Davidson went door to door, asking people in the village if they had anything that had survived the dark days. All he found was a single bentwood box.
This devastation prompted Davidson’s decision to carve the first totem pole in almost a century. With no experience working on such a scale, the 22-year-old enlisted the help of his father, grandfather and younger brother, Reg.
It was his grandmother who suggested he talk to the elders, an experience he describes as “opening the door.” The knowledge of Haida culture hadn’t been lost. It had survived in the hearts and memories of the old people and was awoken once again.
A scene from “Haida Modern” shows Robert Davidson painting. (photo by Tina Schliessler)
On a bright summer day in 1969, the Bear Mother pole was raised in the old way with members of the Eagle and Raven clan working together, heaving and straining to lift the massive pole skywards until it stood tall and straight, facing the sea.
From the ground zero of cultural oblivion, Davidson’s act of resistance and rebirth helped bring about a renaissance of Haida art and culture.“The totem pole was actually a catalyst,” he says, “to make a statement: ‘Hey! We’re alive and we want to be part of this world.’”

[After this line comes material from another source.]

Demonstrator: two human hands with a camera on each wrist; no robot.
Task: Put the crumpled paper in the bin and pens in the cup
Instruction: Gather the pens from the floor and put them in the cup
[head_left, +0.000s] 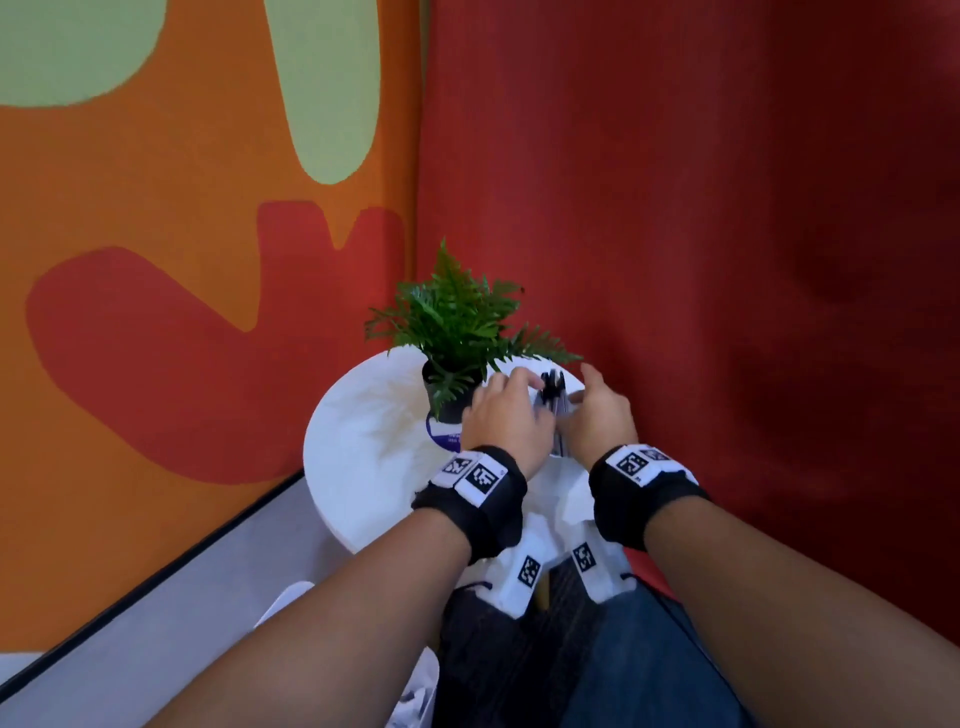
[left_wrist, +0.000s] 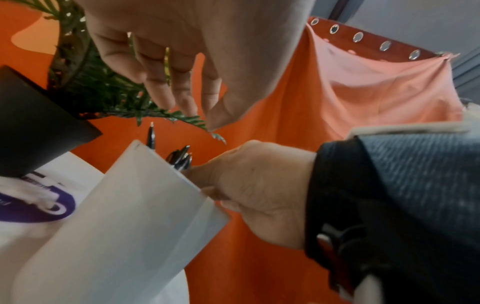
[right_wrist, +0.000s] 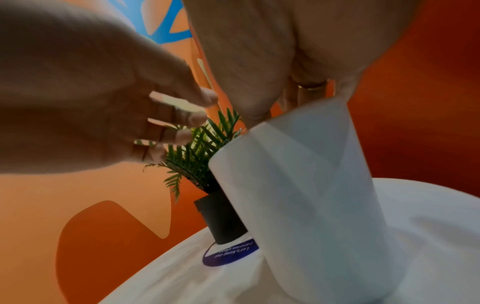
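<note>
A white cup (left_wrist: 130, 216) stands on the round white table (head_left: 363, 441), with several dark pens (left_wrist: 179, 158) sticking out of its top. In the head view the pens (head_left: 553, 384) show between my two hands, which hide most of the cup. My right hand (head_left: 597, 415) grips the cup (right_wrist: 298, 195) at its rim, thumb on one side and fingers on the other. My left hand (head_left: 498, 415) hovers beside the pen tops with straight fingers (left_wrist: 182, 88) and holds nothing. Crumpled paper (head_left: 418, 699) shows at the bottom edge, below my left forearm.
A fern in a black pot (head_left: 452, 332) stands on a purple sticker (head_left: 441, 436) just left of the cup, close to my left hand. An orange patterned wall is on the left and a red curtain (head_left: 727, 260) on the right, close behind the table.
</note>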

Despite his stature in the art world, Davidson is a humble guy, prone to easy laughter, obsessed with coffee, a loving father and grandfather. Wilkinson, who also made the 2015 documentary Haida Gwaii: On the Edge of the World, doesn’t shy away from Davidson’s darker moments – the drinking, failed marriages and parenting struggles – along with the all-consuming dedication to art.
A close-up of Robert Davidson at work. (photo by Tina Schliessler)
Although the 85-minute film takes a deliberately soft approach, with occasional over-indulgence in syrupy slow-motion shots of bears and ravens, it is Davidson’s art that most enthralls. Knife-finished carvings and painted lines so precise they appear almost computer-generated are captured in close and exquisite detail.
Now 72, Davidson continues to stretch the boundaries of contemporary Haida art, creating work that uses traditional formline but also injects new vocabularies.
Davidson’s Haida name, Guud Sans Glans, translates as "Eagle of the Dawn." It’s a fitting descriptor of the role he has occupied throughout his career.
Activism has become an increasingly critical part of Davidson’s life. In a fractured and broken culture, he says artists can act as steersmen, setting a course towards a better, more integrated place. “There’s a Haida belief,” he says, “that whatever we can imagine, we can create.” ■
Haida Modern premieres Oct. 1 at the 2019 Vancouver International Film Festival.